For a second her mother seemed to not believe her, but then she smiled. She knew her daughter had lost her boyfriend – she understood that Cho would rather just keep to her room and eat alone. As long as she was happy then Mrs Chang was fine with it.
"Okay darling, I'll leave you some Pizza. Have a nice afternoon!"
LINE BREAK
Ginny had felt it, like a ripple going through her, like a plug being taken out on the ocean, when you-know-who had returned. Her soul flinched, recognising the revival of its would-be master. And even whilst she told her brothers she was okay, she had started to cry inside.
That had been two months ago. Now she sat at her window ledge with her hair tied up in a ponytail, and she stared out at the dark streets of Grimmauld Place. For a second she thought of the fairy tales Bill had told her when she little, but the memory was painful now and she ignored it. The ratty, sombre world of the streets was as far removed from her childhood daydreams as it possibly could be – it suited her though. The girl she used to be – cheerful, bubbly, confident – had been smothered by the darkness and pain all around her and only the shell remained.

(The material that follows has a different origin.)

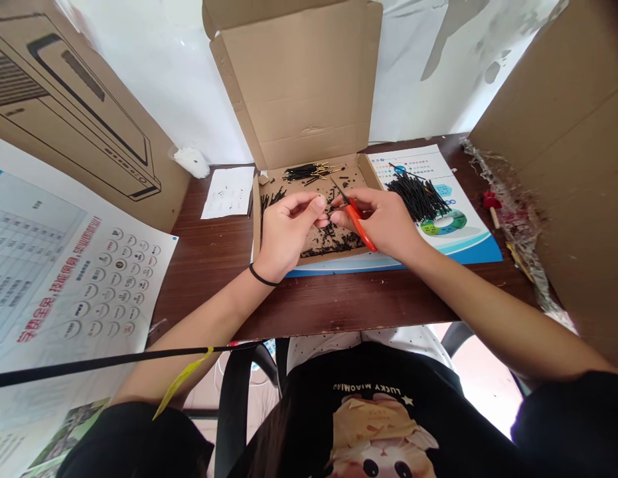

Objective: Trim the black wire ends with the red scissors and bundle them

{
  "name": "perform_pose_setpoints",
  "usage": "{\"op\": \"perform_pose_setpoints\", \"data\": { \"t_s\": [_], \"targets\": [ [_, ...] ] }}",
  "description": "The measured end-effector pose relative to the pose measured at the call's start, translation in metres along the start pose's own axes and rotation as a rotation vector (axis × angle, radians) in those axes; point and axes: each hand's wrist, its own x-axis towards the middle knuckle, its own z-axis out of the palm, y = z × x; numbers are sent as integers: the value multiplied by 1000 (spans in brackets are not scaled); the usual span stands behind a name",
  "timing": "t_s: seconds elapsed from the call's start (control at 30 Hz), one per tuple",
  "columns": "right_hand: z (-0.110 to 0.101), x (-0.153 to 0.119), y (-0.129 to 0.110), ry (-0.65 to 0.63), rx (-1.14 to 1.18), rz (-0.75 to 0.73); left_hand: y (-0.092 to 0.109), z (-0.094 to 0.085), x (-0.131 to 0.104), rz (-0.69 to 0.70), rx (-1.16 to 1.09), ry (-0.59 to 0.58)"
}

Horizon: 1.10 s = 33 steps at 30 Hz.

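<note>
My right hand (391,216) is closed around red-handled scissors (359,226), their narrow blades pointing up and away to the left. My left hand (283,232), wearing a black band at the wrist, pinches thumb and fingers together; whatever sits between them is too small to make out. Both hands are close together over an open cardboard box (371,174). Inside it lie short black scraps (333,245), a bundle of thin black pieces with gold-coloured ends (306,172), and more black sticks (273,198) by the left wall.
Right of the box, a pile of thin black sticks (421,196) rests on a printed sheet (475,245). A small white paper (228,192) lies to the left. Large cardboard boxes (89,99) flank the brown table (309,305). Crumpled clear plastic (518,226) lies at right.
</note>
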Motion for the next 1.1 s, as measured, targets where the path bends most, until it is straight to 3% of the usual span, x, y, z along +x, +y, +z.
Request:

Nothing mattered to Ginny anymore. She was aware, through the whispers of the Order that carried into her bedroom, that Harry had been attacked by dementors and was coming here. She was aware that his cousin had been kissed before Harry had found the strength for a patronus. She was aware that the Dursley's had locked him away, and that there would be a hearing that Harry would probably lose.
But she far, far too gone to care.
She could picture him – the black hair, the kind smile, the slight blush on his cheeks. She understood why she'd been attracted to that – remembered, even, the feel of his hands begging her to stay alive in the chamber. Please, she had whispered in her mind, don't let him win.
But you-know-who had won, at least over her. She could feel it when her food was tasteless and when her ribs stuck out and when she couldn't remember to smile when her father walked in. When the love bled out of her, when she could feel you-know-who's breathe as he laughed over her shoulder, when she sat up all night without sleeping for even a second. Blank, empty, repulsive. Floppy, like a dolly without the stuffing.
Gone. Ginny was simply and utterly gone.
A/N: I've never suffered from a mental illness, nor known personally anyone who has, so please forgive any errors. And whilst this is written from the POV of the sufferers, they are of course wrong in believing that they can't get help – if you do ever have this problems, remember they are fixable.
One question – do you want me to do a sequel?